Use the entries below and reproduce exactly the lines from the one containing "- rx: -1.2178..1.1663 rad" down to the one containing "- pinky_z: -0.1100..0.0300", both of them included.

Data to use »
::::::::::

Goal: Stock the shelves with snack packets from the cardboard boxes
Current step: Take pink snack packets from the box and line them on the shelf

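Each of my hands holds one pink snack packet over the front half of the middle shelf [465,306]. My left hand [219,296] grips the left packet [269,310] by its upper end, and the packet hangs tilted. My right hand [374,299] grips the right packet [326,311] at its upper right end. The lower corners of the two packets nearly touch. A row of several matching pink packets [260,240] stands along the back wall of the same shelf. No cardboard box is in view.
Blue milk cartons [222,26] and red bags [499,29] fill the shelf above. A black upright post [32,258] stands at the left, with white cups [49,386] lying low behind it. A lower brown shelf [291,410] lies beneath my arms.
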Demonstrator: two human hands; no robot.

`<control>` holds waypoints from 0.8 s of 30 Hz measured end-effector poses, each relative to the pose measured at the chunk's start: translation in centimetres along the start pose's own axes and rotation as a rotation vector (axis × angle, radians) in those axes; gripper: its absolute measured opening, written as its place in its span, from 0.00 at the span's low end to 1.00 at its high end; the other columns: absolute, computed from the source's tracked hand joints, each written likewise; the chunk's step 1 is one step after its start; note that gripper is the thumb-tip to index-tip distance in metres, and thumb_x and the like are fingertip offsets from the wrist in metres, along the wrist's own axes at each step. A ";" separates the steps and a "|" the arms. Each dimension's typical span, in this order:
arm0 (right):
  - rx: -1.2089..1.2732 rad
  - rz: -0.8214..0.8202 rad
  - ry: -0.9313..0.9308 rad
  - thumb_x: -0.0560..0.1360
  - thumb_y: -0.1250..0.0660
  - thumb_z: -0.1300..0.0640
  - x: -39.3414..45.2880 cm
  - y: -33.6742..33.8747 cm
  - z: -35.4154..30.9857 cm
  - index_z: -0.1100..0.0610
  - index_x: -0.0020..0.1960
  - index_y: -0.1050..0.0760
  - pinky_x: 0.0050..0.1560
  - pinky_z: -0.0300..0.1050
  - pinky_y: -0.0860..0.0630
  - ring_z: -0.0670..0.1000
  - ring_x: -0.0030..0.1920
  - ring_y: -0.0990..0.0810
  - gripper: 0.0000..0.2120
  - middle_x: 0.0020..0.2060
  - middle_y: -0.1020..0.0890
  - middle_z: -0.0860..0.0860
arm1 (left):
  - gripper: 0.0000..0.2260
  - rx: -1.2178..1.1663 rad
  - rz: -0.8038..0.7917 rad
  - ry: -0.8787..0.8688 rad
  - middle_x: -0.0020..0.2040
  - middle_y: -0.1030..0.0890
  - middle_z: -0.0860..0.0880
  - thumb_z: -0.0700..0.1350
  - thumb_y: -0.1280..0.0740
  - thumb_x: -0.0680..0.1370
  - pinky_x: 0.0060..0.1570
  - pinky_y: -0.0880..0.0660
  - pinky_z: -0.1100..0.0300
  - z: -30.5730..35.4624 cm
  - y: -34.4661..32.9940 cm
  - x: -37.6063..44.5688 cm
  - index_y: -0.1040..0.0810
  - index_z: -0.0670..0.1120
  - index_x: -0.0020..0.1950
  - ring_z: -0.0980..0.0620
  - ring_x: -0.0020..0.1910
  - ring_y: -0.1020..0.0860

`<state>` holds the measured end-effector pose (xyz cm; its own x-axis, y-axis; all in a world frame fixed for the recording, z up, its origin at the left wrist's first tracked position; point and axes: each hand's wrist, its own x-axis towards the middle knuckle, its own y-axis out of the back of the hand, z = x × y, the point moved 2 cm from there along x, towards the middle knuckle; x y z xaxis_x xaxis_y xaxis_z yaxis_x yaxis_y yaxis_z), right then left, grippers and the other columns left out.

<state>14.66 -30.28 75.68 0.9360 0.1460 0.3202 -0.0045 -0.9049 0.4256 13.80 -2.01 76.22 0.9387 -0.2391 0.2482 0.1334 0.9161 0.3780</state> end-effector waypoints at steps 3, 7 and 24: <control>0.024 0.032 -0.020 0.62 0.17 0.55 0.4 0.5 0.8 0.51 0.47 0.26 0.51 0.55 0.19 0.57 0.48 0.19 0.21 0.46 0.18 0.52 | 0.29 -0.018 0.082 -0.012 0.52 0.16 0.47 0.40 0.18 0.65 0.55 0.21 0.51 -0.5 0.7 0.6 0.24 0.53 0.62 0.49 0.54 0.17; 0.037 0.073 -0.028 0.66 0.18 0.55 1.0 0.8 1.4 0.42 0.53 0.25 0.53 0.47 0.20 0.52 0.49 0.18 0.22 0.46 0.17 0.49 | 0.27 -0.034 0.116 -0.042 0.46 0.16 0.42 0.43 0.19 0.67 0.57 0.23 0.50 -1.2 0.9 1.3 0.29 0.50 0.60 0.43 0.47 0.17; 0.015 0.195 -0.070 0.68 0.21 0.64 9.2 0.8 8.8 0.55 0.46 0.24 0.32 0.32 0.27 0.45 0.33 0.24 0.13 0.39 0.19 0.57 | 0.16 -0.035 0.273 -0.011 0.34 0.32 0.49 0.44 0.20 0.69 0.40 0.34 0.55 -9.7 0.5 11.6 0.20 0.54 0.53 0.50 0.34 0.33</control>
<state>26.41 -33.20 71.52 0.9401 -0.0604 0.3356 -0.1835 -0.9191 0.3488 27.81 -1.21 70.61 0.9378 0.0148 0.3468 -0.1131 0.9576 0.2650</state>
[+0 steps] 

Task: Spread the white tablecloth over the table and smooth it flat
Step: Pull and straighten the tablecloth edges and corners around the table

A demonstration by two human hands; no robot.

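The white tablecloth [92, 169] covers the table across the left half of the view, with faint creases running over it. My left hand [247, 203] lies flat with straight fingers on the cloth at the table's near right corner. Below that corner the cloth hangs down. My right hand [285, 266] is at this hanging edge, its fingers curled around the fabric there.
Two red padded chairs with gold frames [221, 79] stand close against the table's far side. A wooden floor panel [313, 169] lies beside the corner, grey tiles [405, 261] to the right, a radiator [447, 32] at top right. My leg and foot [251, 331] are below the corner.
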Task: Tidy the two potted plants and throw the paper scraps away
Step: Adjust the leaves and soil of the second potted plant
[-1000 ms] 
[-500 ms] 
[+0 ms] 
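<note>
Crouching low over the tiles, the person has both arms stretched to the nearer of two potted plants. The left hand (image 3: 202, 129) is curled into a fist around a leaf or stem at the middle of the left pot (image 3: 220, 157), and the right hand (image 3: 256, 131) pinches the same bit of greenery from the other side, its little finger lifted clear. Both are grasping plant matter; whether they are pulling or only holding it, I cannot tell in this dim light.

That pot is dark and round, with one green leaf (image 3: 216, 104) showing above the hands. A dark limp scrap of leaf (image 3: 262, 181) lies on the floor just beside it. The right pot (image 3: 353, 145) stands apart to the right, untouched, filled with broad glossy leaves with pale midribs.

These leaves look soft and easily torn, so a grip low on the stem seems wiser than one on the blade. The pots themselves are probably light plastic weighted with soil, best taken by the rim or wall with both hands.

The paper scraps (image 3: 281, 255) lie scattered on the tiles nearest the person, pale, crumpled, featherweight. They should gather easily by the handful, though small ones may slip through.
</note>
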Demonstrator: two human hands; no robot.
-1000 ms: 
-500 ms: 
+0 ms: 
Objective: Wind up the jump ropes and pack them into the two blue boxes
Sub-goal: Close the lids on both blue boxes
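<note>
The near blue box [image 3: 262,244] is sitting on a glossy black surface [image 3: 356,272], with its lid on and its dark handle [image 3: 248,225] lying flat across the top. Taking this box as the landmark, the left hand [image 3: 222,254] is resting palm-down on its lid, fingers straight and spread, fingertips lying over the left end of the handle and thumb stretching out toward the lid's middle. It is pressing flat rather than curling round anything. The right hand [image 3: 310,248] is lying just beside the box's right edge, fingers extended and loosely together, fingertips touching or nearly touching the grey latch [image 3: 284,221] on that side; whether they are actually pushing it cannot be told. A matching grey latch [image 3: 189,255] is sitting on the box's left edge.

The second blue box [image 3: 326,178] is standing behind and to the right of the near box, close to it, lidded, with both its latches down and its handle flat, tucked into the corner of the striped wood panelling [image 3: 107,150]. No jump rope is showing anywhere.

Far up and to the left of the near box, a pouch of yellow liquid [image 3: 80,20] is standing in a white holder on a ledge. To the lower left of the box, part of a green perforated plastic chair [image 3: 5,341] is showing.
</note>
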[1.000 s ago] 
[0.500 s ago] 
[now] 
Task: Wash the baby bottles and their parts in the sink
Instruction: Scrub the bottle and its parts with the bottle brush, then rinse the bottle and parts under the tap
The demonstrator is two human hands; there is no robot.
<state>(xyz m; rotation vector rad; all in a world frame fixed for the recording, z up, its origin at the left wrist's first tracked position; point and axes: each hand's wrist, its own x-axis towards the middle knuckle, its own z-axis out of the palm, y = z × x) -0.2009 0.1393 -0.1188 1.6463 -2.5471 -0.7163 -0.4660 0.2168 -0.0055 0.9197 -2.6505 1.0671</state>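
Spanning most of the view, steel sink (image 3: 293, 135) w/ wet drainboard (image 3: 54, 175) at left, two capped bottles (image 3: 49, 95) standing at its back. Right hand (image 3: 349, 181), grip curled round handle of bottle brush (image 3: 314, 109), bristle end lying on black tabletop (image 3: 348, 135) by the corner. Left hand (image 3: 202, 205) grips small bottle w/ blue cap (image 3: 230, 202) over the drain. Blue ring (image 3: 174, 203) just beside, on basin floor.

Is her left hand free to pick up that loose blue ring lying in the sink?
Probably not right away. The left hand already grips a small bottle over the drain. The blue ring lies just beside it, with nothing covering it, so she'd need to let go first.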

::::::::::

Answer section »
  - rx: -1.2178..1.1663 rad
  - rz: -0.8038..0.7917 rad
  - ry: -0.8787..0.8688 rad
  - middle_x: -0.0020..0.2040
  - middle_y: -0.1030..0.0890
  - middle_z: -0.0860..0.0880
  - thumb_z: -0.0700..0.1350
  - thumb_y: -0.1280..0.0740
  - thumb_x: -0.0680..0.1370
  - pinky_x: 0.0060..0.1570
  - pinky_y: -0.0880..0.0660
  - pinky_z: -0.1100..0.0300

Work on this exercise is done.